The task: Your answer should consist of each line below that contains the string "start".

┌────────

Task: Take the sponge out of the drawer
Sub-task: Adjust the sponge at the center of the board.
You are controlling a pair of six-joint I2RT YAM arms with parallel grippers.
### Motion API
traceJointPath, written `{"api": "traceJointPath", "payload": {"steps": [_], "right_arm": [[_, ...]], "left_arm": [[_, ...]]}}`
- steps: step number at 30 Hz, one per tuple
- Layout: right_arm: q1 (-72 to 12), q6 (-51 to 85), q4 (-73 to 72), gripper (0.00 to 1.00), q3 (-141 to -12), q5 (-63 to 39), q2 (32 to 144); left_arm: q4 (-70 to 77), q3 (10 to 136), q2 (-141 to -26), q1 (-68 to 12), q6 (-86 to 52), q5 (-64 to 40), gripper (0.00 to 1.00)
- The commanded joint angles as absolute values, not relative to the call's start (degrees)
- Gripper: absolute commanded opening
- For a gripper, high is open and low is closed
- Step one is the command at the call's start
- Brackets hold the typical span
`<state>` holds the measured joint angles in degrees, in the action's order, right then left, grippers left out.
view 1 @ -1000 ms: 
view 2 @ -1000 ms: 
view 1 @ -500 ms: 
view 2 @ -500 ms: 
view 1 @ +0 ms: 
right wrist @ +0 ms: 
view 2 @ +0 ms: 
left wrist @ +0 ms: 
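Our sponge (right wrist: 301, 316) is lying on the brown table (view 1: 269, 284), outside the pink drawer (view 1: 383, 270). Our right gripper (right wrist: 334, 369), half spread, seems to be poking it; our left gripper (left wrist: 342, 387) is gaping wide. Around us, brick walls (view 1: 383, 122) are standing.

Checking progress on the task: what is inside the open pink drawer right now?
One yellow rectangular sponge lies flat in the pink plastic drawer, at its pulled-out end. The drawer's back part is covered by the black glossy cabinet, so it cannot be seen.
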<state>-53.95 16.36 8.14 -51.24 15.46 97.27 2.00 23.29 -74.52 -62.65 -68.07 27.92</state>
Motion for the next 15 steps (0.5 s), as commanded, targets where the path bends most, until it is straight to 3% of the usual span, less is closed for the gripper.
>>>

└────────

Solution for this task:
- The commanded joint angles as absolute values, not relative to the call's start (degrees)
- Step one is the command at the call's start

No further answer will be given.